Romany Hafez - Xposure

Romany Hafez

Romany Hafez is a Cairo-based photographer, visual artist, and lecturer whose work blends contemporary aesthetics with Egypt’s ancient spiritual and cultural heritage. With a practice rooted in conceptual and analog photography, he explores memory, presence, and sacred space through poetic imagery and layered visual narratives.

Hafez is widely recognised for his exploration of Coptic identity and language, using photography as a bridge between modern artistic expression and millennia-old cultural traditions. His work evokes quiet reflection while provoking questions about cultural continuity and personal connection to place.

Romany Hafez studied at the School of Applied Arts, Helwan University, where he focused on creativity and design alongside Egypt’s Coptic linguistic and artistic legacy. Over the past 15 years, his artistic journey has centred on reimagining ancient Coptic heritage within a modern context. His work incorporates deep photographic and textual research, expressed through analog and double exposure techniques that reflect the layered identities of the places and subjects he engages with.

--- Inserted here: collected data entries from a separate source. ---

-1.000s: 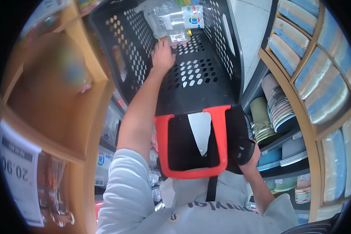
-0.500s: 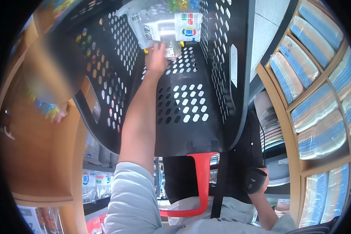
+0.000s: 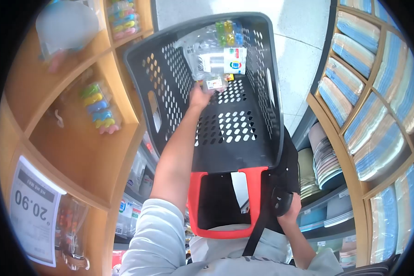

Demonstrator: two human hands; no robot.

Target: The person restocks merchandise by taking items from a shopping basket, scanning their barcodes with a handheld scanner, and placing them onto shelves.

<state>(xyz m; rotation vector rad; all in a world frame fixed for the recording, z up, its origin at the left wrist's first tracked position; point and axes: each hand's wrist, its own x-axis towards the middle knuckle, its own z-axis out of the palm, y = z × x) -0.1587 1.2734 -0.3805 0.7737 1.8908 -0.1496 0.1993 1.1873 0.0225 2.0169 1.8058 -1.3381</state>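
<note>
My left hand (image 3: 199,95) reaches into a black perforated shopping basket (image 3: 230,158), its fingers closed against a small clear package with a white label (image 3: 215,84). Beyond it in the basket lie a clear plastic pack with a white label (image 3: 235,60) and a pack of green, blue and yellow items (image 3: 229,33). The basket's red handle (image 3: 193,202) points toward my body. Beside the handle on the right, my right hand (image 3: 290,209) is wrapped round a black device (image 3: 281,201).
Wooden shelving (image 3: 124,133) stands at the left, with colourful clips (image 3: 99,108) and a 20.90 price sign (image 3: 36,207). At the right, wooden cubbies hold wrapped striped textiles (image 3: 377,142); stacked mats (image 3: 326,156) lie on a dark shelf. Pale floor tiles (image 3: 296,55) show beyond the basket.
Compared with half a second ago, the view has shifted and the whole basket rim shows. My left hand stays by the small package, and my right hand still has the black device.
</note>
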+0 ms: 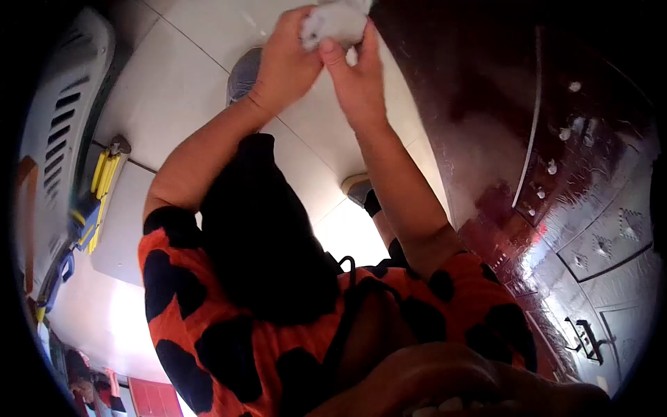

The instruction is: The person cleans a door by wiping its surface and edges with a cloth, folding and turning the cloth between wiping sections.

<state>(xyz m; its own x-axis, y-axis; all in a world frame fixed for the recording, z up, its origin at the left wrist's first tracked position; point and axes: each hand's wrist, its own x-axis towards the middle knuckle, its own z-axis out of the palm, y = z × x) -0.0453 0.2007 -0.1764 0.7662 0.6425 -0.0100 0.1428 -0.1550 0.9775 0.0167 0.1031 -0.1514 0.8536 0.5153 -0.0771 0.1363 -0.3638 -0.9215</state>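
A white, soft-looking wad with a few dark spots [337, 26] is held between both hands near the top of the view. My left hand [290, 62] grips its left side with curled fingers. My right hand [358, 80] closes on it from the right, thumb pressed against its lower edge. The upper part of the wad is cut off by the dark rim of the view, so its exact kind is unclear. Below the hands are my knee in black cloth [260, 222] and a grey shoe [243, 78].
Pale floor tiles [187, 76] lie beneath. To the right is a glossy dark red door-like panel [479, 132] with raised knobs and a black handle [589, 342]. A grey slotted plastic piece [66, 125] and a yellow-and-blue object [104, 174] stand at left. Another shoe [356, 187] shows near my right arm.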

Hafez has developed a unique typeface inspired by ancient Coptic language, which complements his visual practice and furthers his commitment to cultural preservation. As a regular lecturer on Coptic heritage, language, and art, he shares this knowledge with younger generations of artists and researchers. His photography often centres on lesser-known monasteries and sacred sites, with ghost-like human forms evoking spiritual presence within architectural space. Hafez’s conceptual framework rests on the belief that spaces have memory, energy, and agency, shaping those who enter them.

His exhibitions have included solo and group shows in Egypt, Lebanon, and the UAE, offering audiences an opportunity to engage with themes of spirituality, identity, and belonging through a contemporary lens.

Romany Hafez Sample 1
Downtown Cairo, 2020
Romany Hafez Sample 2
Saint Hedra Monastery, Aswan, 2016

Hafez’s work explores the metaphysical interplay between presence and absence, time and space, as expressed through sacred environments. His black-and-white imagery, often long-exposed and composed using analog methods, invites a meditative response. Human figures appear not as subjects but as spectral extensions of place—silent observers in conversation with the history, memory, and spiritual resonance embedded in architecture.

His research extends beyond photography into linguistics and writing. By documenting Coptic inscriptions, structures, and rituals, Hafez contributes to a broader understanding of a heritage that continues to shape Egyptian identity. His typeface design rooted in ancient script reflects a desire to merge design, language, and tradition in a single expressive system.

Romany is committed to public engagement through teaching, exhibitions, and collaborative artistic initiatives. His work resists superficial readings, drawing viewers into multi-sensory encounters that combine visual subtlety with symbolic depth. His belief in the energy of place—the way physical sites influence perception and emotion—guides both his methodology and aesthetic.

Through his practice, Hafez creates a living dialogue between the past and present, urging reflection on how cultural memory inhabits the physical world and continues to shape identity today.

Romany Hafez has exhibited his work across Egypt and internationally. His solo exhibitions include “Echoes of Serenity” (2025), “To Be Present” (2021), “Memorabilia… Paraphernalia” (2018), and “In Spaces, Beginnings and Memories” (2017), all held at Picasso Art Gallery in Cairo. Group shows include “Miscegenation” in Alexandria, “Dubai Meets the World” in the UAE, and exhibitions in Beirut and Salon Du Caire. These exhibitions explore themes of spiritual continuity, sacred space, and layered identity through a visual language rooted in analog technique and cultural symbolism.